Эвмений смерил его быстрым оценивающим взглядом.
— Два месяца назад у него был серьезный приступ, но теперь ему намного лучше. Вот почему экспедиция в Британию так запоздала.
— Но он поправится полностью?
— Твоему отцу пятьдесят пять лет, и эти годы, с тех пор как он приехал в Галлию, для него явились тяжелым бременем — тяжелым даже для сильного человека. Мне трудно сказать, что вызвало тот приступ несколько месяцев назад. Возможно, это был рецидив прежней лихорадки. Или заболевание печени — а это уж посерьезней. Теперь он поправляется, но ты, наверное, заметил, как сильно он исхудал.
— И цвет лица у него не такой здоровый, как, помню, был раньше.
— Заботы по поддержанию мира всегда обременительны, — вздохнул Эвмений. — Я рад, что появились сильные плечи, которые понесут их вместе с ним.
Едва они вышли и стали подниматься по улице, как Константин услышал, что его громко окликают по имени Он повернулся и тут же оказался в объятиях Крока, старого своего товарища по годам учебы в Никомедии.
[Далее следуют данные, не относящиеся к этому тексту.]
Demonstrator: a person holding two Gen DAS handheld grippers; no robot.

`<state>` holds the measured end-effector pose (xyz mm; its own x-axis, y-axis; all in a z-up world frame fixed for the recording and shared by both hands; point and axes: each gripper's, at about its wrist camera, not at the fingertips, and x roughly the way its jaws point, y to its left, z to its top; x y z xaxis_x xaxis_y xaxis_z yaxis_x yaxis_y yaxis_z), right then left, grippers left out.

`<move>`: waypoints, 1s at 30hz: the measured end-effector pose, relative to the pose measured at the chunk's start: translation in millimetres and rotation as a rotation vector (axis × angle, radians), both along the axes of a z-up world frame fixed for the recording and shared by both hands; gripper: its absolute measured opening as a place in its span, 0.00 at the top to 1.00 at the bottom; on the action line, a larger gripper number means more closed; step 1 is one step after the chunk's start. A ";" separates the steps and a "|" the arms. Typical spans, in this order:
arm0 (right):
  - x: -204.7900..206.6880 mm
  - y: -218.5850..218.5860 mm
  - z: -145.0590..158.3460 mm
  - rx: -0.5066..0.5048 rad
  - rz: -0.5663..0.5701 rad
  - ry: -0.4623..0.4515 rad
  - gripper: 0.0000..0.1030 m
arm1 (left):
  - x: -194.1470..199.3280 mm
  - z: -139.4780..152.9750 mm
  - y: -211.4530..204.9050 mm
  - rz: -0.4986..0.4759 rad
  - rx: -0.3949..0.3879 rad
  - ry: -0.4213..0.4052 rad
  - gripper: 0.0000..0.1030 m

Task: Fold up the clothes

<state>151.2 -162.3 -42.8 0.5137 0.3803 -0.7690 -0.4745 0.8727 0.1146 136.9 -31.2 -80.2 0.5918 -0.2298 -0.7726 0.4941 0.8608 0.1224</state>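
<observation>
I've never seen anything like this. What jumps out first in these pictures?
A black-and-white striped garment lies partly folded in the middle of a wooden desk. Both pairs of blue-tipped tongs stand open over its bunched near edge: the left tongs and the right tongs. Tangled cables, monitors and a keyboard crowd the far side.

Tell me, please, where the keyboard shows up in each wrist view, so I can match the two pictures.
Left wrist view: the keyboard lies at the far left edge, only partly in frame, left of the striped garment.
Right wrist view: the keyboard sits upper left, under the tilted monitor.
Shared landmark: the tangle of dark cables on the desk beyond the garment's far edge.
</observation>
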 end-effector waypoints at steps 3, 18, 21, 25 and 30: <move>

Галльский вождь, судя по внешности, вновь вернулся к обычаям своего народа. Его роскошные светлые волосы были зачесаны назад и из-под узкого обруча вокруг головы свисали почти до самых плеч. Здоровенные усищи завивались колечками по обоим концам верхней губы. Туника оказалась окрашена в полдюжину разных цветов, а штаны, оканчивающиеся кожаными сапожками, были расшиты цветочками, такими же яркими, как туника. С плеч свисал плащ на золотой цепочке, кисти рук украшались золотыми браслетами, а в ушах сверкали золотые сережки.
— Это вы, вождь? — Слова Эвмения мгновенно вернули Константина к действительности, и он впервые заметил, что серебряный обруч на голове у Крока — это вовсе и не обруч, а диадема с драгоценными камнями, а плащ, что висит на плечах, окрашен в пурпурный цвет.